*GOAL OF THE EXERCISE*:
Would you quote the material below from its first line through the line containing "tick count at", exactly and with both ends included?

*PROVIDED DATA*:

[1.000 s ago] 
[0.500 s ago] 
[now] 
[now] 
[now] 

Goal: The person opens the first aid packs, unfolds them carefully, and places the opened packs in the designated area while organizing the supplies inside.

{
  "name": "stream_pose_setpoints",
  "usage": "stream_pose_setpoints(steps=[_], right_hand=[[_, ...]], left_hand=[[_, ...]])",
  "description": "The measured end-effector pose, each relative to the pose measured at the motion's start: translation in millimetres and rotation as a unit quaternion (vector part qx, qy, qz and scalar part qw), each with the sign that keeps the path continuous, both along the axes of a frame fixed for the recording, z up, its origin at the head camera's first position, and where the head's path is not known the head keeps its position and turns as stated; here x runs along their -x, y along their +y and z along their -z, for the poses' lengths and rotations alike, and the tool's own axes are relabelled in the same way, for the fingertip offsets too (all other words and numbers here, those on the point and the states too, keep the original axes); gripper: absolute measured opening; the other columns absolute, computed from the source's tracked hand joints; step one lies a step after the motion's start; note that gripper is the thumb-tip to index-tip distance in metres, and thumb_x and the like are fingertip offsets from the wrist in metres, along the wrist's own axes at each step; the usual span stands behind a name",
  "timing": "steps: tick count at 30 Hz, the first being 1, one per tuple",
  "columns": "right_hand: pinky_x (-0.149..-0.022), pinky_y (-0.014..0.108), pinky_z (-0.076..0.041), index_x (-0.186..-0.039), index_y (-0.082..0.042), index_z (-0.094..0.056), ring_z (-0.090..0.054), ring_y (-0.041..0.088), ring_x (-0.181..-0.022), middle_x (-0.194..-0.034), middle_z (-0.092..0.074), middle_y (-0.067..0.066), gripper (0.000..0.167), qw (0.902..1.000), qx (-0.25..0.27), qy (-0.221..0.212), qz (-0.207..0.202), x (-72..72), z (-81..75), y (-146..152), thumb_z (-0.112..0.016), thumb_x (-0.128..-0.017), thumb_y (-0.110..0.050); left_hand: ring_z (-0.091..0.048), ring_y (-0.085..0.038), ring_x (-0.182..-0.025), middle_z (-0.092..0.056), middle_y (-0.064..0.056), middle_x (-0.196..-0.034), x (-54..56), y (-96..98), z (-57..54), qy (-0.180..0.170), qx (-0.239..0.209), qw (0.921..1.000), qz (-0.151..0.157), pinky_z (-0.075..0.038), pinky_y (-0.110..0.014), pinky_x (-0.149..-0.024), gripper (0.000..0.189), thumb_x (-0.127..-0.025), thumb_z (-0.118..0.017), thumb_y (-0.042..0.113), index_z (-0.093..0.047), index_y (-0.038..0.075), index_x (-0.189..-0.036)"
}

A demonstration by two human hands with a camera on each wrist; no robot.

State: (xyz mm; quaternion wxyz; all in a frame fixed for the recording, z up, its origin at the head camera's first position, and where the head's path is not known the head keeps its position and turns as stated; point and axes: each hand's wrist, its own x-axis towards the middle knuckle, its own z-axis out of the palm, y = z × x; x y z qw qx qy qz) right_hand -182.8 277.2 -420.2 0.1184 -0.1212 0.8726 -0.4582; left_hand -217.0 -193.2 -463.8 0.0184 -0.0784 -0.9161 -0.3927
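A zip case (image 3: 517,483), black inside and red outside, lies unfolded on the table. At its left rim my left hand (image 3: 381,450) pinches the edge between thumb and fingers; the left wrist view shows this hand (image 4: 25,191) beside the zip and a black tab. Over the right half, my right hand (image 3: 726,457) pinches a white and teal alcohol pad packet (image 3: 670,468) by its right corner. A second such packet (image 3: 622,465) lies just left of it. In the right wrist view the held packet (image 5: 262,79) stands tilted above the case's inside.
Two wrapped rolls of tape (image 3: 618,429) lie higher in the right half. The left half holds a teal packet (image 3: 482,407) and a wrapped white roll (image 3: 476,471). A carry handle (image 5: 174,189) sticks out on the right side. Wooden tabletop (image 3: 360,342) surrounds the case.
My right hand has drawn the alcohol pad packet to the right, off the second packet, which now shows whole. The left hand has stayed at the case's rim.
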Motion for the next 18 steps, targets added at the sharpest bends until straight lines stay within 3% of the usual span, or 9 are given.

*WRITTEN ANSWER*:
[1.000 s ago] 
[0.500 s ago] 
[now] 
[now] 
[now] 

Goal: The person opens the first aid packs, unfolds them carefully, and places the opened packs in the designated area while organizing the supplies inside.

{
  "name": "stream_pose_setpoints",
  "usage": "stream_pose_setpoints(steps=[_], right_hand=[[_, ...]], left_hand=[[_, ...]])",
  "description": "The measured end-effector pose, each relative to the pose measured at the motion's start: translation in millimetres and rotation as a unit quaternion (vector part qx, qy, qz and scalar part qw), each with the sign that keeps the path continuous, both along the axes of a frame fixed for the recording, z up, its origin at the head camera's first position, and where the head's path is not known the head keeps its position and turns as stated; here x runs along their -x, y along their +y and z along their -z, for the poses' lengths and rotations alike, and the tool's own axes are relabelled in the same way, for the fingertip offsets too (all other words and numbers here, those on the point and the states too, keep the original axes); gripper: absolute measured opening; the other columns absolute, computed from the source's tracked hand joints; step one lies a step after the motion's start; note that gripper is the thumb-tip to index-tip distance in metres, and thumb_x and the like are fingertip offsets from the wrist in metres, along the wrist's own axes at each step; the usual span stands behind a name",
  "timing": "steps: tick count at 30 Hz, the first being 1, one per tuple",

This answer is complete as it stands.